| Directions for this task |
Go to the line holding "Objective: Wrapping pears" in the data below. Return it and each line after it through the last, exactly, and skip the pictures.

| Data entries |
****
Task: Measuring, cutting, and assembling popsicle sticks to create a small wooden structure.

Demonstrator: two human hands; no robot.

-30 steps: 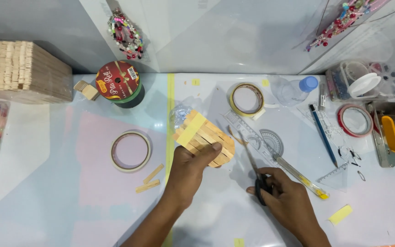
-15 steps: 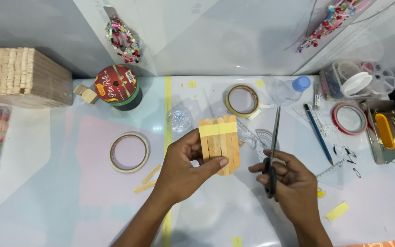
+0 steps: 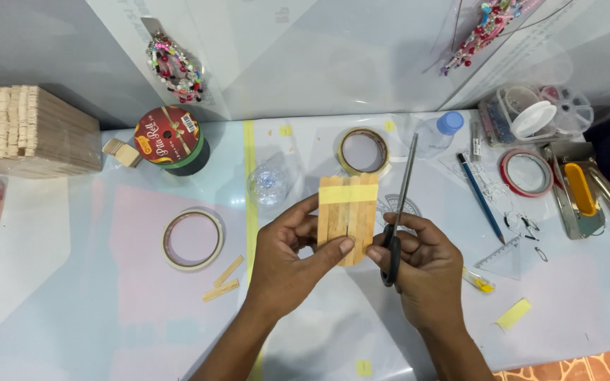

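Observation:
My left hand (image 3: 292, 250) grips a small panel of wooden sticks (image 3: 347, 212) held side by side, with a yellow tape strip across its top. The panel stands upright above the table's middle. My right hand (image 3: 421, 264) holds black-handled scissors (image 3: 397, 212), blades closed and pointing away from me, right beside the panel's right edge. The right fingertips touch the panel's lower right corner.
A tape roll (image 3: 192, 238) and two loose sticks (image 3: 224, 281) lie left of my hands. Another tape roll (image 3: 363, 152), a ribbon spool (image 3: 169, 139), a stick stack (image 3: 30, 130), a bottle (image 3: 435, 134), a pencil (image 3: 481, 197), red tape (image 3: 526, 171) and a stapler (image 3: 580, 190) surround them.
My left hand turned the stick panel upright. My right hand lifted the scissors off the table and brought them left against the panel.

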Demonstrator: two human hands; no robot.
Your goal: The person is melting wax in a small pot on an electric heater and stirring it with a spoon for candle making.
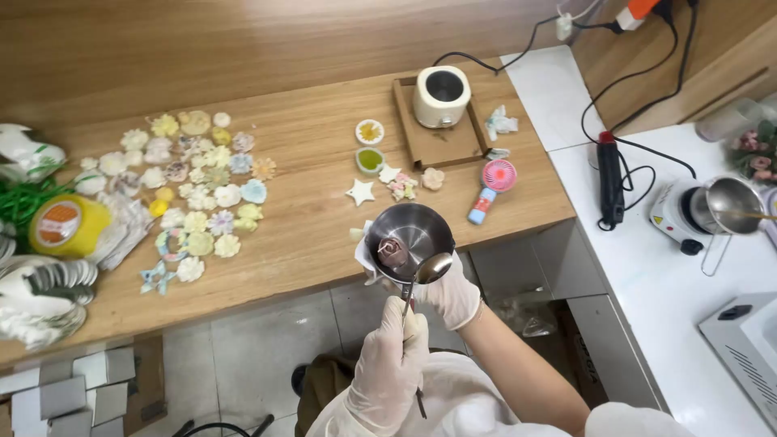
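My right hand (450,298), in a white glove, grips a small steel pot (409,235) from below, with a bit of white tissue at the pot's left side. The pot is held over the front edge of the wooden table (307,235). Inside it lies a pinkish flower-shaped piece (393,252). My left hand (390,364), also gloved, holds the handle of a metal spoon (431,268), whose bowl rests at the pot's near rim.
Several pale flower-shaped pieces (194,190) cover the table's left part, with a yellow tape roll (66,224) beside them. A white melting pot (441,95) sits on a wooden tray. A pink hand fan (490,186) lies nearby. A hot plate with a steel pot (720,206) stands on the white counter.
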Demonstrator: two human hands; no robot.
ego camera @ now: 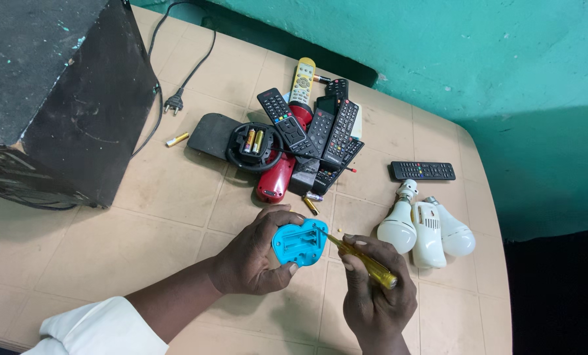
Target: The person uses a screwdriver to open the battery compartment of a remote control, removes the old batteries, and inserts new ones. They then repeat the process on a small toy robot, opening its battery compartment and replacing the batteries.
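Lower centre of frame: left hand (251, 256) has its grip clamped round a small blue plastic casing (299, 242), held just above the desk (143, 223). Right hand (376, 299) closed on a yellow-handled screwdriver (366, 261), tip at the casing's right edge. Best kept upright on the screw, casing braced steady, pressure light.

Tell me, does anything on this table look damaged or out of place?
Yes. The round black device lies open with its two batteries exposed, and loose batteries lie scattered near the pile of remotes. The blue case in the left hand is also open.
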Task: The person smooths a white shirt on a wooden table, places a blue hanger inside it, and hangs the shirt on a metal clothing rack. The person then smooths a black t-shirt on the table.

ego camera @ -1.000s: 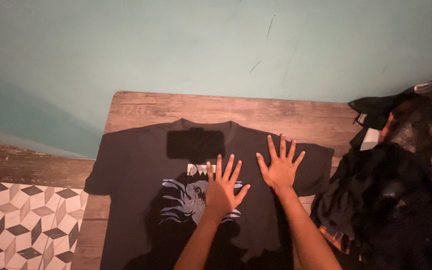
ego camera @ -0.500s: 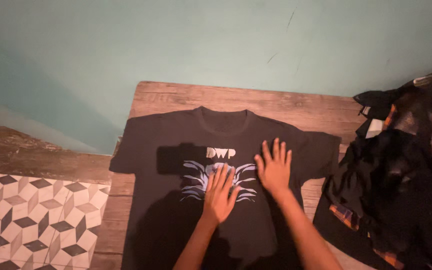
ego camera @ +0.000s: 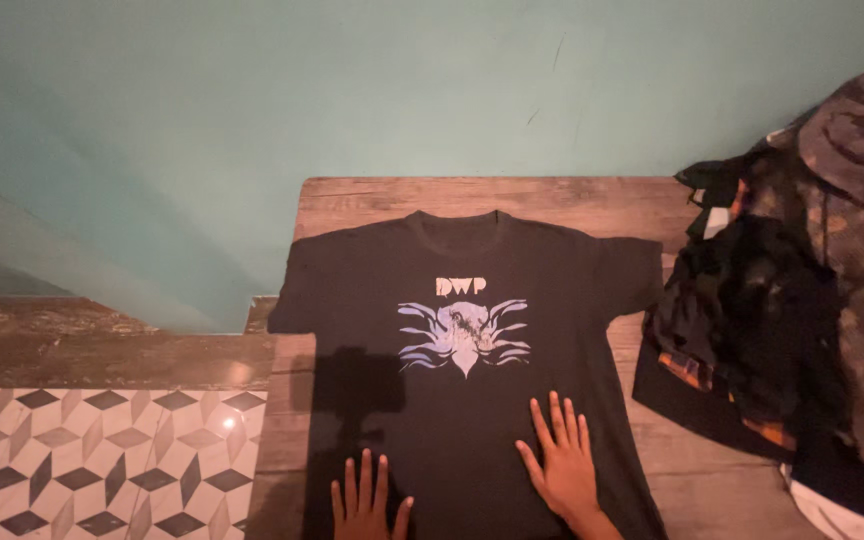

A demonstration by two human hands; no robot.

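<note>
The bottom edge cuts off the left hand (ego camera: 365, 503), the t-shirt (ego camera: 472, 400) hem and the clothes pile (ego camera: 792, 320).

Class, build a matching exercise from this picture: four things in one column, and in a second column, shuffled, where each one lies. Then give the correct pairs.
Things
1. black T-shirt
2. left hand
3. right hand
4. pile of dark clothes

Places
A. heaped at the table's right end
B. flat on the shirt's lower right part, fingers spread
C. spread face up across the wooden table
D. at the picture's bottom edge, on the shirt's lower left part

Pairs: 1-C, 2-D, 3-B, 4-A
</note>
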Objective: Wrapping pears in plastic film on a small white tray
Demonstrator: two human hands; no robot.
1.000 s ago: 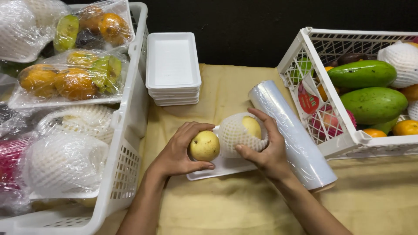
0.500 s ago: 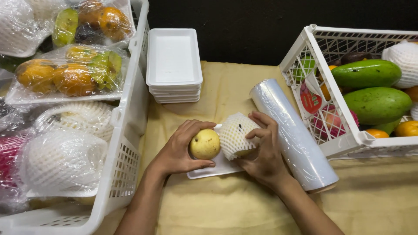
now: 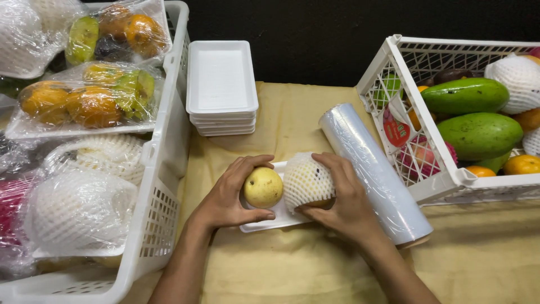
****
| Written solution |
Objective: Wrapping pears in plastic film on a small white tray
Demonstrator: two human hands; no robot.
1.000 s ago: 
0.500 s ago: 
now: 

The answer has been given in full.